The emphasis on ‘being seen’ that Crouse talked about before also plays a part here. He refers to it as the team’s ‘marketing strategy’ – asking questions of the business, both inside meetings and out; ensuring his staff are very well prepared for meetings internally; and ‘walking the floor’ among internal clients to have light conversation and give internal stakeholders the chance to ask questions and give feedback.
Retirement
Now that Crouse is approaching the end of his chapter at HSBC, this top-level strategy-setting has taken on a different character, and his attention turns to the future.

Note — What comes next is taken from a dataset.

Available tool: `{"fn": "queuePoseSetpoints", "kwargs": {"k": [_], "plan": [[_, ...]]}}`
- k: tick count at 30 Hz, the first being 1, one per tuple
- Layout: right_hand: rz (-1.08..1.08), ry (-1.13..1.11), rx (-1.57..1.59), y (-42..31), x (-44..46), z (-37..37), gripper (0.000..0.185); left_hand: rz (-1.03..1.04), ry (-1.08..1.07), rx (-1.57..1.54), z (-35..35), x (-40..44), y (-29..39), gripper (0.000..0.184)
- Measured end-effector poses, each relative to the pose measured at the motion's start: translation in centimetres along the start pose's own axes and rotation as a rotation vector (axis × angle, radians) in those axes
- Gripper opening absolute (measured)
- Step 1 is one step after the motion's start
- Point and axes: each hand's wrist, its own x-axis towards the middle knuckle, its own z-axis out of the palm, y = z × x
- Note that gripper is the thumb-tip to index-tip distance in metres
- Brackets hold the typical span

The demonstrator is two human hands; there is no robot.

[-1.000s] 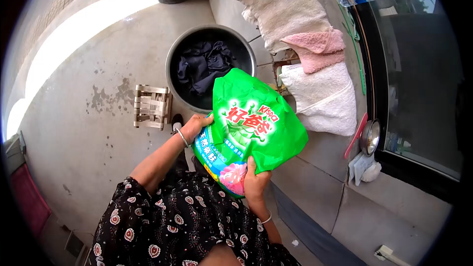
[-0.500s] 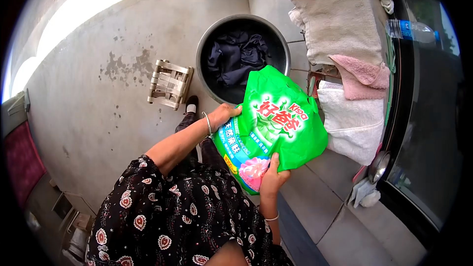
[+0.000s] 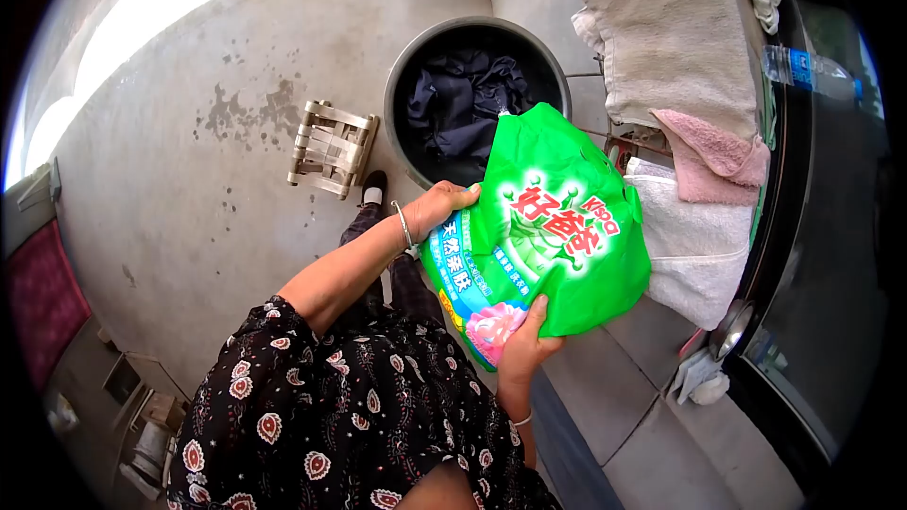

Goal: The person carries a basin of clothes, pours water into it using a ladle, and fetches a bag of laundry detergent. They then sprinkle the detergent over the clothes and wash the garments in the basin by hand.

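A green detergent bag (image 3: 567,217) with red lettering is held tilted between my two hands. My left hand (image 3: 442,208) grips its left edge, thumb on the front, other fingers hidden beneath. Lower on the bag, my right hand (image 3: 531,340) grips the bottom edge with its thumb on the front. The bag's upper corner reaches over the rim of a round dark basin (image 3: 397,77). Dark cloth (image 3: 463,99) lies inside the basin. At that corner a little white shows above the cloth; I cannot make out whether it is powder.
A small slatted stool (image 3: 331,148) stands left of the basin. Towels (image 3: 671,38), a pink cloth (image 3: 713,156) and a white towel (image 3: 694,246) lie on the right. Beyond them are a plastic bottle (image 3: 812,73) and a metal bowl (image 3: 730,331) by the window. A shoe (image 3: 374,184) shows below the basin.
The view has shifted, so the basin and stool appear further right than before. Both hands keep their grip on the bag, and its corner now shows white at the tip over the basin.
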Motion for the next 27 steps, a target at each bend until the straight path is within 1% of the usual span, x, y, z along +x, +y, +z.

‘My approach has definitely changed. I have done some internal training for my successors, so I’m very confident and comfortable with that. I’ve already had an informal discussion around when I’ll start stepping back, what meetings I’ll no longer attend or what ones I’ll attend with my successor. There’s certainly a plan.’
Retirement means different things to different people but, for Crouse, it does not mean a total erasure of his working life. Crouse’s creative side has manifested itself already, with Crouse publishing a book alongside his time at HSBC in 2005. Titled Man Op Die Dak, the novel was shortlisted for the Eugene Marais Prize in 2006.
‘I’ve published one book, I’m going to write another book and have been approached by a publishing house. They’re disappointed I haven’t retired already. I look forward to that – to touching the creative side. I like the arts.’
‘I want to give back to society – I would like to get involved in schools and start training and inspiring kids. I think it’s important to inspire youngsters who you can still set into the right direction. To inspire professionals – they’re already on the right track. If I were to give back, I’d rather work with kids that you can still form and change their lives. I think it’s possible to do that.’
‘I would rather train youngsters for the corporate world. I know that’s more my strong point – to enthuse people.’
Advice to younger self, leadership
Now that Crouse is looking back on a lengthy and prolific career, what does he wish he’d known from the start, and what advice would he give to others at the start of their legal and business careers?
‘Something that I wish I’d learned at a really early stage – and that is that the corporate world is not a popularity contest. Why I’m saying that is that the younger you are, the more insecure you are, and the older you are, the more comfortable you are in your skin.’
‘But when you are in your early 30s, it’s the decade that you have to work the hardest in your career, because those are the make-or-break years. When you’re 40, you realise what you will and will not achieve, and you will make peace with it. In the 30s, you don’t know where you’re going to end, you just know the harder you work, the better the chances are.
‘If you’re insecure, you want people to like you because you think that’s essential. But how senior management see it, is that if you’re popular and if there’s a meeting and X says “Let’s do Y” and you say “Yes, I think that’s the right thing to do” and you don’t challenge that, they see you as weak. So if you want popularity and it becomes evident in meetings that you say what is expected, then senior management frown upon it. You should rather be more challenging, and try to set the meeting in a different direction. They’ll have much more respect for you and you’ll be promoted much quicker than if you just become popular. I wish I’d learned that at a younger age.’